How the rise of AI is creating new opportunities for computational linguists
With the rise of AI, interest in computational linguistics and language models has taken flight. But machines are far from being able to go it alone. In her inaugural lecture, Professor Carole Tiberius will stress the importance of research on word combinations. ‘We know a great deal but there is a great deal that we still don’t know.’
‘If you look at how complicated a language is, it is amazing that we can understand each other so well’, says Tiberius. This fascination is a theme running through her career. ‘I started out as a translator because I found it so extraordinary that people can also understand each other in other languages. I soon thought: it would be great if a computer could do that work but what would it need to do so? That’s how I got into computational linguistics.’
Research opportunities
It is a field at the intersection of computer science and linguistics. Computational linguistics can be used to test linguistic theories but this is no longer the emphasis in 2024. ‘There has been a shift in recent decades, and definitely in recent years, toward using computer systems that can analyse and generate natural language’, says Tiberius. ‘ChatGPT, for example.’
‘If someone comes up with and says something creative today it can catch on and end up in the language.’
But that does not mean that computational linguists are twiddling their thumbs. On the contrary, Tiberius will say in her inaugural lecture. Technological advances have actually created opportunities for research and greater understanding. ‘We often used to have to speculate because we didn’t have large text collections available, but now we do have them and automatic ways to search them quickly. The more reliably we can do so, the more insight we will gain into how language works and how people use language.’
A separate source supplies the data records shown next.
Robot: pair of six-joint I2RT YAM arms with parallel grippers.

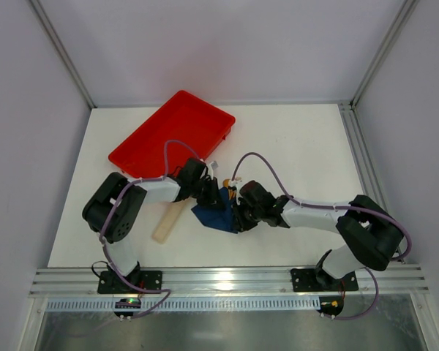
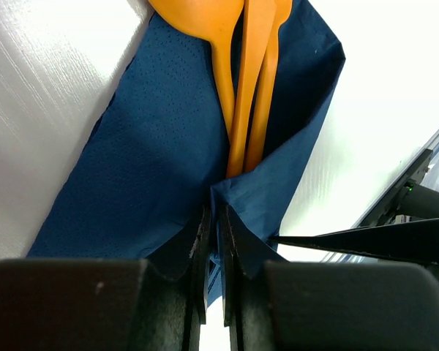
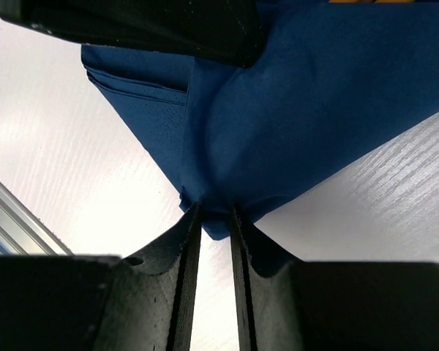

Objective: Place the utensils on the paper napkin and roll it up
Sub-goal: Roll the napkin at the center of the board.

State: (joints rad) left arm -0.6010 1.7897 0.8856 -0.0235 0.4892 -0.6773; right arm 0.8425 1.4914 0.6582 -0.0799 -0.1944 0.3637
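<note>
The navy paper napkin [image 1: 214, 217] lies mid-table between both grippers. In the left wrist view three orange utensils [image 2: 241, 73] lie side by side on the paper napkin [image 2: 161, 146], handles running into a raised fold. My left gripper [image 2: 218, 219] is shut on that fold; in the top view it [image 1: 214, 196] comes in from the left. My right gripper [image 3: 214, 212] pinches a corner of the paper napkin [image 3: 314, 110], jaws narrow with the paper bunched between them; in the top view it [image 1: 238, 212] comes in from the right. Only the utensils' orange tips [image 1: 227, 183] show there.
A red tray [image 1: 172, 135] lies tilted at the back left. A pale beige flat strip [image 1: 168, 221] lies on the table just left of the napkin, under my left arm. My right gripper's finger [image 2: 351, 241] shows close beside the left jaws.
</note>
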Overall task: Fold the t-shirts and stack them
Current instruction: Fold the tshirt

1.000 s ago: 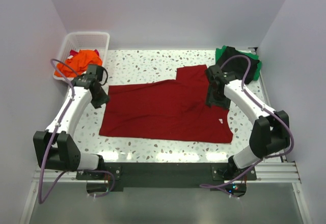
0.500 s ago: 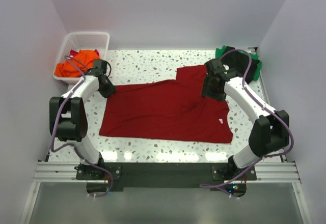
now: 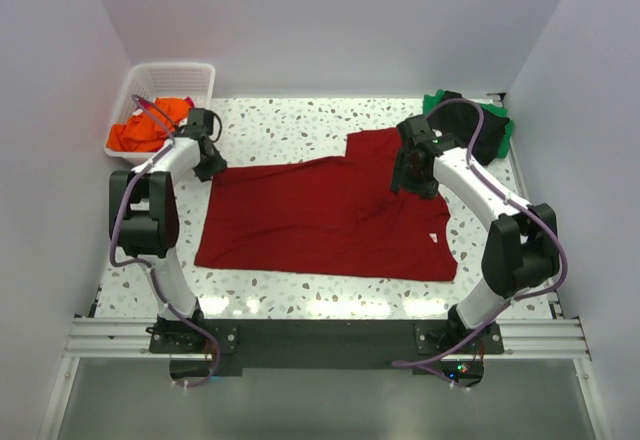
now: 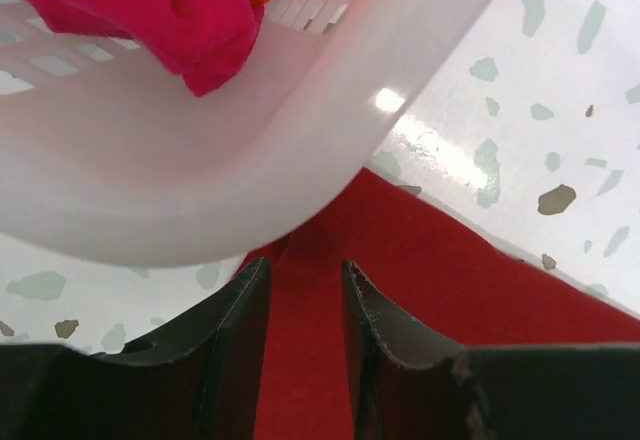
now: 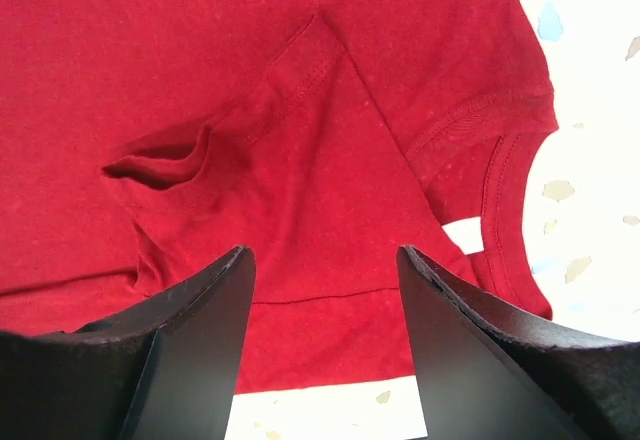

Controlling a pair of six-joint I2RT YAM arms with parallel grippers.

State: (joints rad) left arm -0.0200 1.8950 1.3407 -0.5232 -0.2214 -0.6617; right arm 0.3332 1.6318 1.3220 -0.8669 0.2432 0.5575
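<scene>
While an orange shirt (image 3: 140, 133) and a pink shirt (image 4: 130, 0) wait in one basket (image 3: 170, 68), the left pincer (image 4: 305, 270) hangs narrowly apart at a corner of the dark red shirt (image 3: 320, 220), unfolded on the table (image 3: 300, 125); the right pincer (image 5: 325, 255) gapes near its collar. One black shirt (image 3: 460, 115) and one green shirt (image 3: 506, 133) lie piled beyond; folding looks barely begun.

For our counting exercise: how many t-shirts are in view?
5: dark red shirt spread mid-table; orange shirt and pink-red shirt in the basket, far left; black shirt on green shirt, far right. More may be hidden.
</scene>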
Language is always changing ‘We know a great deal, but there is a great deal that we still don’t know’, says Tiberius. ‘If someone comes up with and says something creative today it can catch on and end up in the language. The use of “gate” for a scandal, for instance. That originated with Watergate and was then used for political scandals and eventually for other scandals too, such as Nipplegate.’
No sooner said than done
Tiberius’s interest is in phraseology: the way individual words can be combined into phrases. ‘Individual words are often ambiguous but when they are placed in context their meaning soon becomes clear. Take “het komt voor de bakker” (a saying that means ‘no sooner said than done’, Ed.) or “ergens geen kaas van gegeten hebben” (a saying that means ‘to have no clue about’, Ed). The literature shows that the big language models still have difficulty with this kind of metaphorical and idiomatic language use. It’s my dream to create a dictionary with the normal usage patterns of words and their meaning’, says Tiberius. ‘If we can code that, then we will take another step in the right direction. It will never be finished but bit by bit we are gaining a better understanding of our language.’